Now the doctor had been seen to go into Number 8. Where would he go next? How was Mrs Rose? Was Banks’s child better? Would Widow Robinson and the five little ones have to go to the workhouse? Plenty of such questions were discussed in those days; and it happened that as four of the women were watching for the return of the doctor from one house, that, laden as usual, Harry Smith came up the road, set down his basket, and then, taking out almost an armful of moss roses, he was about to enter the door of Number 5, when one of the women partly covered her face with her apron, and then whispered something to the young man, which made him hesitate for a moment. Directly after he smiled, shook his head, and entered the house, to return in a few minutes without the roses.
The next morning he found that there was still a discussion going on in the court, and on approaching the door of Number 5 it was shut, and entrance was denied.
He could not see any one, a parish nurse said, for the fever was very bad in the house, as at many more in the court; and the young man sighed as he went away to encounter John Wilson at the end of the alley, glancing down it for a moment before passing on again.
For the fever was bad indeed, and once and twice a day shabby funeral processions left the place. Now that the trouble had come, parish meetings were held, and timid men made some little paltry attempts at battling and staying the progress of the distemper. But in spite of all they could do, the fever still raged; and at last, when he came one morning, Harry Smith learned from the women of the court that Jenny Blossom lay a-dying.
No one now saw the blooming girl, basket in hand, go out to sell her fragrant flowers, and Number 5 was shunned as the blackest plague spot in the court.
But still, day by day, came Harry Smith to the door, where he was never admitted. Not laden now with heavy bunches of flowers, but bearing a few sweet buds, to send by the hands of the nurse to the sick girl’s room.
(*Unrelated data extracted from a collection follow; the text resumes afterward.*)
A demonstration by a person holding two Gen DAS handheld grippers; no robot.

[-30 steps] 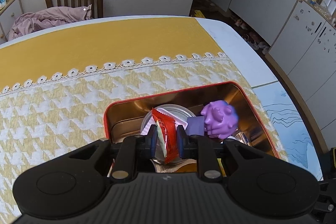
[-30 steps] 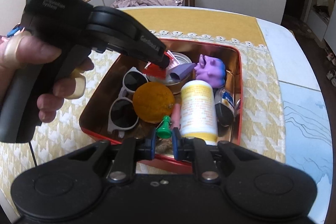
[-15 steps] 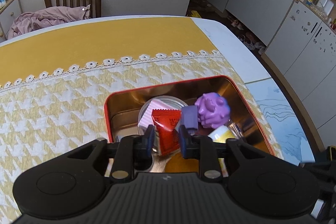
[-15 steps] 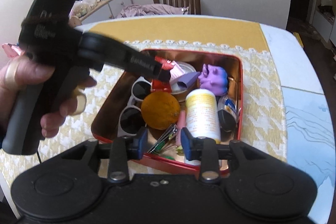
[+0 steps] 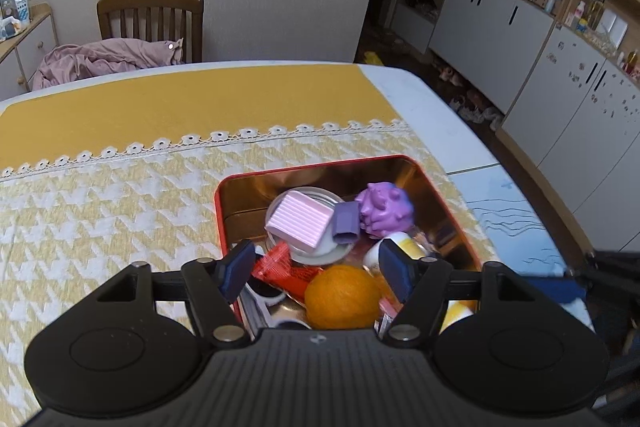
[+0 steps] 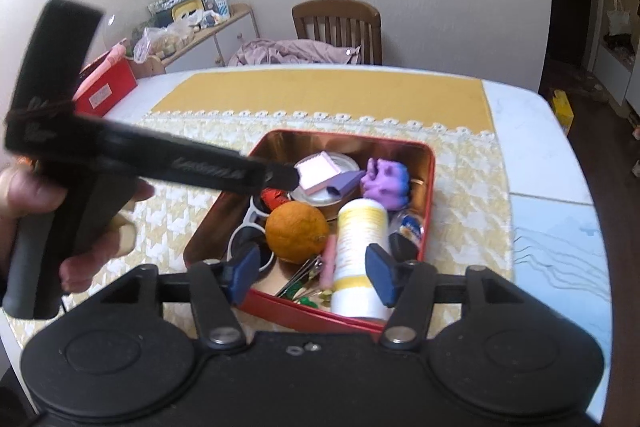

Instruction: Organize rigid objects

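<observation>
Crowding was the risk as I judged it: the red tin was packed tight, and a careless dip could have knocked the orange or rolled the white bottle. Both jaws had just been opening. My left gripper stood spread above the red packet; my right gripper gaped, empty, over the tin's near edge on the surface.
</observation>
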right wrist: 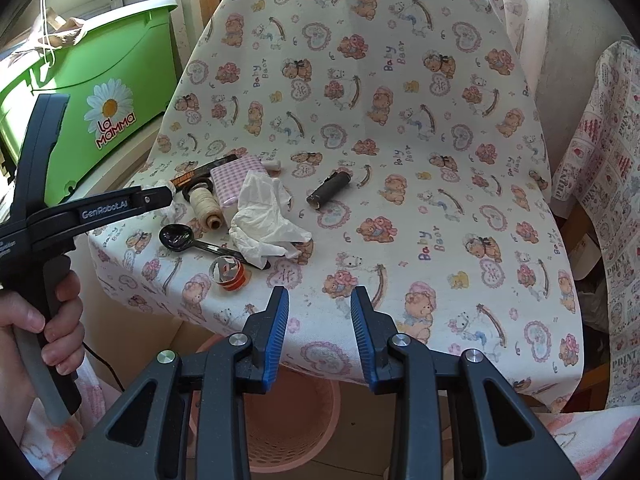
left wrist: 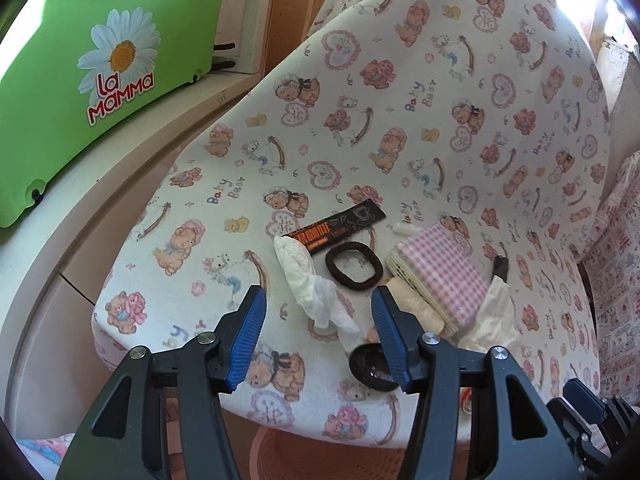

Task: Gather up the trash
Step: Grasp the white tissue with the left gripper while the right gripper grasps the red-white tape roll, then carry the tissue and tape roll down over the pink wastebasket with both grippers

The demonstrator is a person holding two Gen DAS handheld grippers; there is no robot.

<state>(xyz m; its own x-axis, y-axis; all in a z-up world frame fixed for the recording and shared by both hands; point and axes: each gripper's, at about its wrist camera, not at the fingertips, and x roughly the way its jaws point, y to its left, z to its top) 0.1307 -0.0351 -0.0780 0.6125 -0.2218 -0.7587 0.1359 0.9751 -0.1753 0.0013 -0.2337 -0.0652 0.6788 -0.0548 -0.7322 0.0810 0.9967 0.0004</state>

Twice over though had Hany to stop shuddering, to let the bearers of something pass. Shuddering from no selfish fear, but lest some one might have been suddenly snatched away. For in those times he knew that it was not long before the cold harshly-shaped coffin was called into requisition, and his dread was great until the woman at the house set him at rest.
Then came Harry’s turn: one morning he tried to rise for his market trip, but only to find that he had been stricken down by the enemy, and he was soon fighting hard with the fever that had fastened on him.